After our other friends, Brian Connors and Susan Shors, arrived from San Francisco.
The morning after Brian and Susan were settled in at Ramon’s Resort Village and Karen and Rose were off doing yoga somewhere, I quietly slipped into the Dr. Otto Rodriguez San Pedro PolyClinic II and took a seat.
One absurdly high blood pressure reading later and a consultation with Dr. Harrison and I was up on a gurney with probes being stuck to my body in preparation for an EKG.
Only the machine was broken. So I walked down the street to the private Clinica los Pinos and walked out 30 minutes later with a crisp EKG printout and $50US less in my wallet.
Back at the PolyClinic, Dr. Harrison drew a practiced eye over the rows of squiggles, jotted with the point of her pen here and there, but found nothing extraordinary. Just the same, she ordered up a slate of blood tests and made sure I had access to my daily aspirin. She also echoed Karen: “Get back on that blood pressure medication and drop in every other day for a reading to make sure the meds are still doing their job.”
My next step, she said, is to make an appointment with a cardiologist in Belize City.

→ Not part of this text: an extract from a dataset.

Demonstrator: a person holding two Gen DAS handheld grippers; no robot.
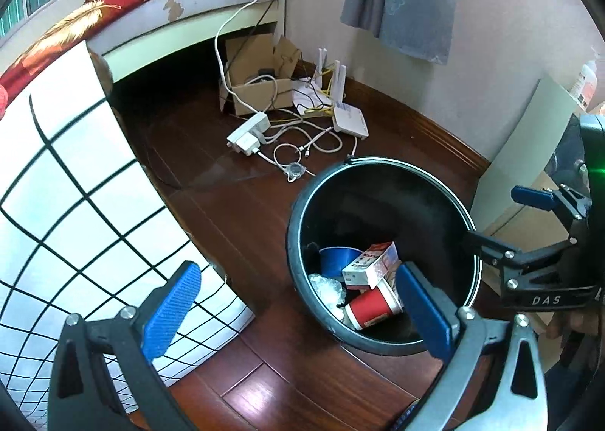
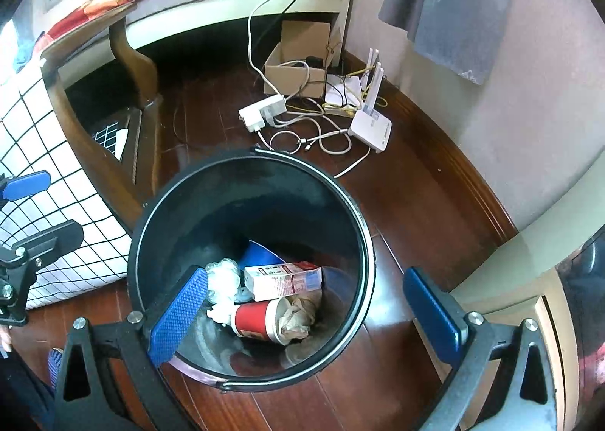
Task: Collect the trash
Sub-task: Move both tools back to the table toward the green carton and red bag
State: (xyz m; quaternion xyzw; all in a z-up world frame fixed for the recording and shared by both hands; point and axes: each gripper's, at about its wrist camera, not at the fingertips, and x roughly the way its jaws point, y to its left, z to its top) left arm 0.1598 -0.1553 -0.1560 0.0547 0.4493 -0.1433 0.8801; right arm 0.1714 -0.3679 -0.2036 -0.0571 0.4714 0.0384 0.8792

Sooner, rather than later.
She wrote up a referral to the cardiologist in Belize City’s busy public facility, The Karl Heusner Memorial Hospital. But, she noted, there are private-practice cardiologist in the city from whom I might get an appointment more quickly.
Not bad. Good hard information, some direction and a decent referral in under two hours. I walked over to the receptionist and asked what all this would cost me.
“Nothing,” she said, then nodded toward an old box that looked as if it had been lifted from in front of a plaster statue of a saint in the church. “But we do take donations.” Rose stuffed a bunch of bills into the box. With gratitude.
I had no idea. I mean, just because it is a government clinic, it never occurred to me that a country as small and poor as Belize could provide free basic medical care to all. I thought for sure there would be a sliding scale or a gringo rate.
The PolyClinic has its limits – and next month those will be stretched as the doors are to open 24 hours a day for the first time – but for emergency care and basics, it seems to be a darn good facility. I’ve heard as much from others who have dropped in with broken arms, cuts and fevers and the like. The lines can grow long, the equipment does break down. But good people can compensate and I have had a run of good people there.
Now I’m left wondering if there is a support group that raises funds for the clinic. It could use a paint job. And the EKG machine is broken. So, too, apparently is a lot of the equipment used to analyze blood samples, as the lab could only do two of the 10 requested by Dr. Johnson.
We have fund-raisers for the Humane Society, Red Cross, barrier beach and myriad worthy causes. I don’t recall one for the PolyClinic.